Needless to say, it’s definitely not advisable to use this mode as its risks, in most cases, far outweigh the benefits.

6. Web Proxy Auto-Discovery – PAC Files and WPAD

Many organizations sought easy-to-configure and deploy proxy systems. The issue with transparent proxies is that they are harder to configure at the network level. Transparent proxies impose more overhead at the border routers or firewalls, and additional complexity on the proxy server itself.

That’s when Web Proxy Auto-Discovery (WPAD) comes into placeIt consists of two components, Proxy Auto Configuration files (PAC) and Web Proxy Auto-Discovery (WPAD) protocols.

6.1. Proxy Auto Configuration Files

PAC files are javascript-like codes that derive the proxy to be used from a set of rules. They implement a function called FindProxyForURL. This function returns the proxy to use for a given URL or host, or if the connection to the target must be direct.

PAC files can use functions to get the client’s metadata such as IP addresses and networks. Also, there are functions to do DNS lookups, to get the current date and time. This can help to create precise rules for a lot of situations.

However, as PAC files are interpreted at runtime, they add a little latency to each request. Also, errors on PAC files can create hard-to-troubleshoot issues. Debugging PAC files is not so easy, so some browsers have specific debug modes to do that.

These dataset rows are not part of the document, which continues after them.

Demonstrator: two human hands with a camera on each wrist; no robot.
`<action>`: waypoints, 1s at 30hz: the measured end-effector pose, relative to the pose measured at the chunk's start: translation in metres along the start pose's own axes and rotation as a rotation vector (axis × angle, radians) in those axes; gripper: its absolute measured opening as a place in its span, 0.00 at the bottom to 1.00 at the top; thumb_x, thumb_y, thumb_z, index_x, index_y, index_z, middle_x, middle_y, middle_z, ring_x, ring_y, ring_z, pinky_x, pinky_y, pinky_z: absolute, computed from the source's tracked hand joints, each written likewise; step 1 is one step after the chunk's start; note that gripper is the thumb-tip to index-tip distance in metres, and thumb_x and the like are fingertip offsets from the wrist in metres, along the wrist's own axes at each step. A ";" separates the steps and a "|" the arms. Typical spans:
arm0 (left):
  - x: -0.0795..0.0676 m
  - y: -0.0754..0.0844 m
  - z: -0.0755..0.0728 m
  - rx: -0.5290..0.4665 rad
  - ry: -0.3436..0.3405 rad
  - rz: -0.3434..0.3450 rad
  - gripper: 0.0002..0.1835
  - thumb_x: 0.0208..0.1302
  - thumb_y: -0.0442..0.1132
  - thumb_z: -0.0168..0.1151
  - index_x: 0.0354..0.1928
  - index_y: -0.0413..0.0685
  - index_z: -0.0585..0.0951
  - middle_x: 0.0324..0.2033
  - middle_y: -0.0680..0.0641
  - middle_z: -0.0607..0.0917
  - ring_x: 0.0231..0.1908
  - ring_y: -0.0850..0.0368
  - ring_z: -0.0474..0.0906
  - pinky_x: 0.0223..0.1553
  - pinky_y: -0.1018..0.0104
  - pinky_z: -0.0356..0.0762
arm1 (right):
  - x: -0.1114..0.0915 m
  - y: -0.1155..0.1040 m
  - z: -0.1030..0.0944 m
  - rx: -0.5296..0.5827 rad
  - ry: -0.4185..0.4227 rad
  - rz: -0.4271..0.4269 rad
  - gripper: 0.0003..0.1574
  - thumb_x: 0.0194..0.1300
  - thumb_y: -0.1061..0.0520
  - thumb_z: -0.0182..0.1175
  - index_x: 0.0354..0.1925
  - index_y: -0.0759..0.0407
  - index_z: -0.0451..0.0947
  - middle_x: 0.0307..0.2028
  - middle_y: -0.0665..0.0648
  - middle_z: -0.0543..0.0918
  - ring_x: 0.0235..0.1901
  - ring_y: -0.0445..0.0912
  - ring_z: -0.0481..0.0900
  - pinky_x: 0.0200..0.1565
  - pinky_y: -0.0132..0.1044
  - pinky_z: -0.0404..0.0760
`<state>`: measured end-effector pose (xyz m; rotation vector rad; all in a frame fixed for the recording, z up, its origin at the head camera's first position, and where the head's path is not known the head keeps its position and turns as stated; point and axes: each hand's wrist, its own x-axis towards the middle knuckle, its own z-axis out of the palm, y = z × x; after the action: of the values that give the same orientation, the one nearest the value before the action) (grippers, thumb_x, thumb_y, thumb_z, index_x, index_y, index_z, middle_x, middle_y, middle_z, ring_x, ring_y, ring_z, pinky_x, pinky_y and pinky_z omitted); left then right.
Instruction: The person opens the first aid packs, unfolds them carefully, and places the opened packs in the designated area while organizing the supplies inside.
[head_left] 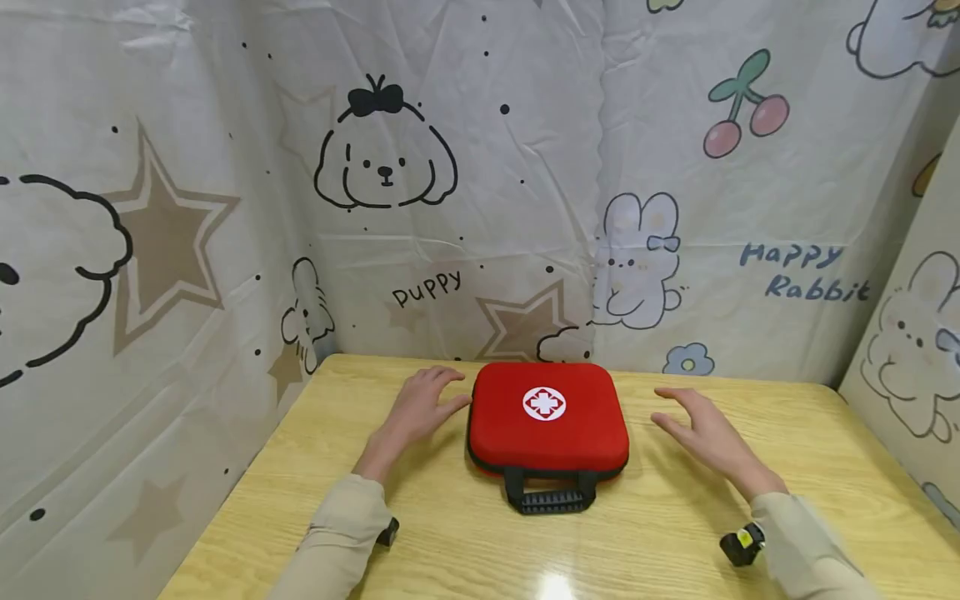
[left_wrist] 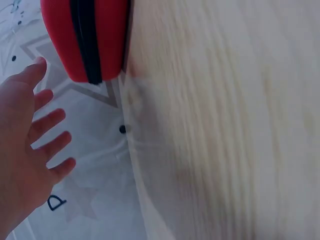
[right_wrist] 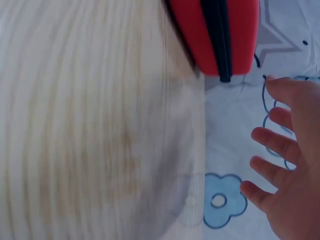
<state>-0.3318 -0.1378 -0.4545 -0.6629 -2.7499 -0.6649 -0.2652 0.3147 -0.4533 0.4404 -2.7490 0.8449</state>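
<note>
A red first aid case point(head_left: 510, 433) with a white cross emblem lies closed on the table, its black carry handle point(head_left: 552, 501) toward me. Left of it is my left hand point(head_left: 422, 407), fingers spread and the thumb very near the case's side; in the left wrist view the hand point(left_wrist: 25, 145) holds nothing. My right hand point(head_left: 703, 429) hovers to the right of the case, a wider gap between them. The right wrist view shows its fingers point(right_wrist: 275, 172) apart with nothing in them. A black zip band point(right_wrist: 218, 35) runs around the case's side.
The light wooden table point(head_left: 435, 542) reaches back to a printed curtain point(head_left: 480, 242) with puppies, rabbits and stars. More curtain stands along the left point(head_left: 187, 392) and right sides. Dark wrist cameras sit on both wrists, the right one point(head_left: 742, 544) plainly seen.
</note>
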 end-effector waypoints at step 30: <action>0.022 0.049 0.012 0.141 -0.281 0.150 0.23 0.70 0.57 0.57 0.63 0.62 0.78 0.60 0.48 0.73 0.60 0.51 0.68 0.59 0.57 0.73 | 0.031 -0.038 0.036 0.243 -0.210 0.127 0.42 0.71 0.41 0.57 0.72 0.62 0.61 0.70 0.68 0.66 0.65 0.66 0.70 0.64 0.60 0.69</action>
<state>-0.3288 -0.0847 -0.4393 -0.9839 -2.9240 -0.3649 -0.2852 0.2570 -0.4538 0.4226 -2.9008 1.2396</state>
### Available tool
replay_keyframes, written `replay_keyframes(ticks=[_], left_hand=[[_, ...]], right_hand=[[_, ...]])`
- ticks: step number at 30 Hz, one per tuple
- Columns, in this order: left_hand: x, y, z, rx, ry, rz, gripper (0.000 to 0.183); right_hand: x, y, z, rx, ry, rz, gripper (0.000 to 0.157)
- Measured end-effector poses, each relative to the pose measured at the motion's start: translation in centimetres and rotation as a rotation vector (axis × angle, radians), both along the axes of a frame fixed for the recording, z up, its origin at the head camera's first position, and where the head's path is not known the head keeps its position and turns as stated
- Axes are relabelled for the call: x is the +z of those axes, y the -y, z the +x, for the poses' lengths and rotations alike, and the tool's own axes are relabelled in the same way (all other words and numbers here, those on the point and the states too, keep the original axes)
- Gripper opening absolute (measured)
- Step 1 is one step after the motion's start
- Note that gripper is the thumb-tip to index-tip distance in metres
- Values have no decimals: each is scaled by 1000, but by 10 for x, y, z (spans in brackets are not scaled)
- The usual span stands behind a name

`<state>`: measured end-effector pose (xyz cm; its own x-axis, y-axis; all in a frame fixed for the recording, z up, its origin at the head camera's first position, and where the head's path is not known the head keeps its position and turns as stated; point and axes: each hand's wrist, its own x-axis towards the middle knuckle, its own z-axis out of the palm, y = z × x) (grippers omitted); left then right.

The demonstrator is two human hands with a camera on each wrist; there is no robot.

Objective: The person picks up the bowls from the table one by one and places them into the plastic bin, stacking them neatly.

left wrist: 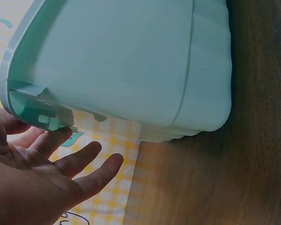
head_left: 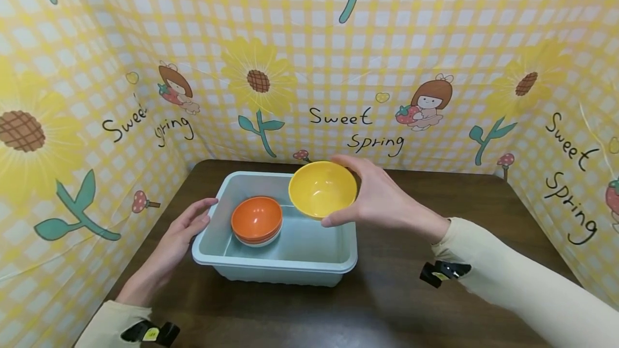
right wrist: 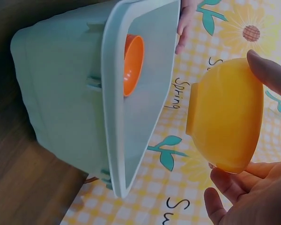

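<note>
My right hand (head_left: 379, 195) holds a yellow bowl (head_left: 323, 189) by its side, thumb on one edge and fingers on the other. The bowl is above the right part of a pale blue-green plastic basin (head_left: 285, 266), its opening towards the head camera. Inside the basin at the left sits a stack of bowls, an orange bowl (head_left: 257, 219) on top and a whitish one (head_left: 261, 243) at the bottom. At the basin's left rim, my left hand (head_left: 179, 235) pinches the edge between thumb and index finger; its other fingers (left wrist: 91, 185) stretch out loosely below.
The basin stands on a dark wooden table (head_left: 416, 294). A yellow checked cloth (head_left: 309, 58) with sunflowers and lettering forms walls at the back and both sides. Dark wrist cameras (head_left: 442, 273) are strapped over both cream sleeves.
</note>
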<state>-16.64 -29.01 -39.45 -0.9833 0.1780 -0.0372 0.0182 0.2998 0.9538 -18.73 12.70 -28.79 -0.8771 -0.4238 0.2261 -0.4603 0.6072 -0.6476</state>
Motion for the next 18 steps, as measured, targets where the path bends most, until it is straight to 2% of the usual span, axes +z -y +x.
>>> replay_keyframes(ticks=[13,18], left_hand=[[-1,-1,-1,5,2,-7,55],[-1,0,-1,11,4,-11,56]], right_hand=[[0,36,-23,111,-21,18,109],[1,48,-28,117,-8,51,107]])
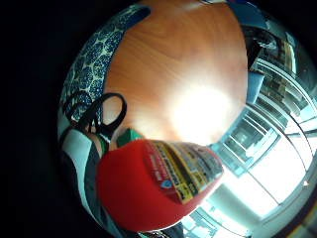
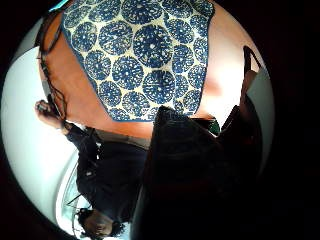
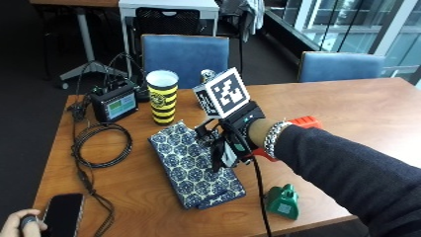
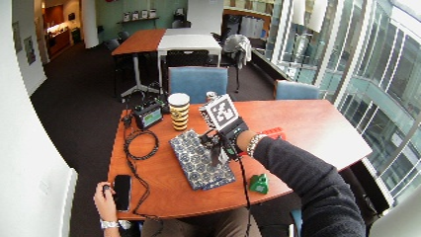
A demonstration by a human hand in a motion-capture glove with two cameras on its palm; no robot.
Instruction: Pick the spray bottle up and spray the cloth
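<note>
Table (image 3: 368,106), wood. Cloth (image 3: 194,165) lies flat mid-table, blue-patterned. Right hand (image 3: 240,133) raised over cloth's edge, fingers wrapped round red bottle (image 3: 304,121), bottle off the table. Striped cup (image 3: 162,96) behind cloth. Green object (image 3: 283,201) near front edge.

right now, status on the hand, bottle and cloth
Gloved right hand grips the red spray bottle, raised off the table. Blue patterned cloth lies flat beside the hand. Nothing between them; striped cup stands behind.

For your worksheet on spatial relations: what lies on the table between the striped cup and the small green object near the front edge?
The blue patterned cloth lies between the striped cup and the green object, as the outside view shows.
</note>
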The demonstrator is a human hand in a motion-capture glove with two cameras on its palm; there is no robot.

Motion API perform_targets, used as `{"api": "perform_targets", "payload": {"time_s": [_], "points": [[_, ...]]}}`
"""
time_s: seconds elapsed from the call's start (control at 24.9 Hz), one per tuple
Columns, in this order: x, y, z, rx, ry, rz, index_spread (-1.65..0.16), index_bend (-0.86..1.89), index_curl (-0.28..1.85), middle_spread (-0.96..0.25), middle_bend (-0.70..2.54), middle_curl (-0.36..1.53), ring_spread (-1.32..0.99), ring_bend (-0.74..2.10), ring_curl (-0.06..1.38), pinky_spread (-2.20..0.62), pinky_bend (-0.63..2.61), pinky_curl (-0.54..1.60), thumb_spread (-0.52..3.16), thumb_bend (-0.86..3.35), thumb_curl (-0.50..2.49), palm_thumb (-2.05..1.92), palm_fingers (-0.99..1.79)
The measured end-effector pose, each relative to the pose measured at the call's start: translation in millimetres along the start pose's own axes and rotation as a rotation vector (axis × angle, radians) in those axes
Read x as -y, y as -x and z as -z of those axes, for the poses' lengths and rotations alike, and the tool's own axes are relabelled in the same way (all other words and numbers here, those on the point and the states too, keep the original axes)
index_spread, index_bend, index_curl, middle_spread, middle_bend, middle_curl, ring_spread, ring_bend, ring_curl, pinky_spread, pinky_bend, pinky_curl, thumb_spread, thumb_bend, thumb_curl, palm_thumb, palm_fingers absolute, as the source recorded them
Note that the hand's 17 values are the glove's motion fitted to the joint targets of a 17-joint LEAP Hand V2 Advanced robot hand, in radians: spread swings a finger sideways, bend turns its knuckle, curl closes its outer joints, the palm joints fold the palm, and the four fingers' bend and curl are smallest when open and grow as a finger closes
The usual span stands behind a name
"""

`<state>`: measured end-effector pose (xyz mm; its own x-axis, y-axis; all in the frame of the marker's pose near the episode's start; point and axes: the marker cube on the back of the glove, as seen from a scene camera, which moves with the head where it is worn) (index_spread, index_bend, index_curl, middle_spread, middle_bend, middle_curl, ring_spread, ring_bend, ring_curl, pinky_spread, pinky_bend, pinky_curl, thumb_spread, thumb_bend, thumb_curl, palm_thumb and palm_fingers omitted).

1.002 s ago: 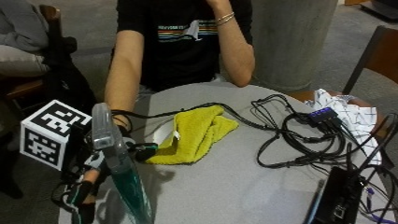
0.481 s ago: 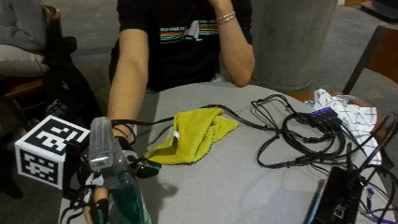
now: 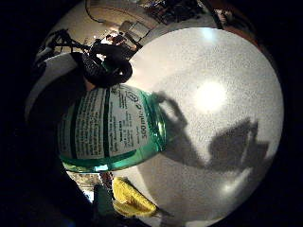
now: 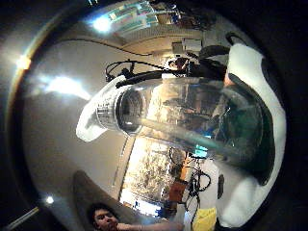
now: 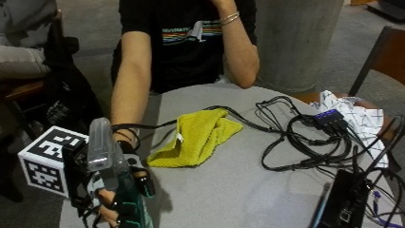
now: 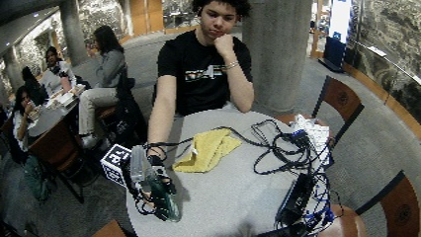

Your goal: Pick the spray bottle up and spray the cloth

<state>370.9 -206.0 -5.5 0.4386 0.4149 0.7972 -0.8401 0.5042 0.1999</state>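
The right hand (image 5: 123, 183) has its fingers curled round the green bottle (image 5: 130, 204), holding it up beside the yellow cloth (image 5: 193, 137).

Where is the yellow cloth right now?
In the outside view the crumpled yellow cloth lies on the round grey table, between the gloved right hand and the tangle of black cables.
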Motion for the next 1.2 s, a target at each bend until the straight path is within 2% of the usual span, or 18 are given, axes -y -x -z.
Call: {"api": "perform_targets", "payload": {"time_s": [0.36,0.6,0.92,1.2], "points": [[-46.0,33.9,28.3,0.016,0.044,0.102,-0.2,0.31,0.4,-0.04,0.27,0.43,-0.01,0.37,0.34,0.28,0.32,0.3,0.59,0.04,0.56,1.12,0.97],[-132.7,63.7,74.0,-0.012,0.097,0.152,-0.19,0.25,0.41,-0.04,0.24,0.43,-0.01,0.34,0.34,0.27,0.31,0.31,0.54,0.0,0.59,1.13,1.02],[-254.1,56.5,123.3,0.001,0.194,0.087,-0.19,0.2,0.44,-0.04,0.2,0.44,-0.01,0.31,0.34,0.25,0.28,0.32,0.49,-0.03,0.62,1.13,1.08],[-272.0,54.9,133.6,-0.115,0.282,0.075,-0.18,0.18,0.46,-0.04,0.21,0.45,-0.01,0.3,0.35,0.2,0.28,0.33,0.44,-0.03,0.64,1.11,1.13]]}}
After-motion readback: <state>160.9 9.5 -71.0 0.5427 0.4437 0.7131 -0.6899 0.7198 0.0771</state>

6.2. Web Proxy Auto-Discovery 

It provides advertisements on where the clients should go to find the relevant Proxy Auto-config (PAC) files. The advertisements can use DHCP or DNS.

For Windows desktops, it is enabled by default on the network configuration pane. Also, its settings are very simple to deploy using group policy. Linux currently only supports it using graphical interfaces.

7. Conclusion

As we saw in this tutorial, proxy servers are invaluable tools for enterprise network security, many organizations rely on them to reduce their risks. They can provide additional security and performance benefits.

Knowing how they work and their different kinds is essential to choose the best way to deploy corporate-wide proxies. Also, it is critical to troubleshoot if they don’t work as expected.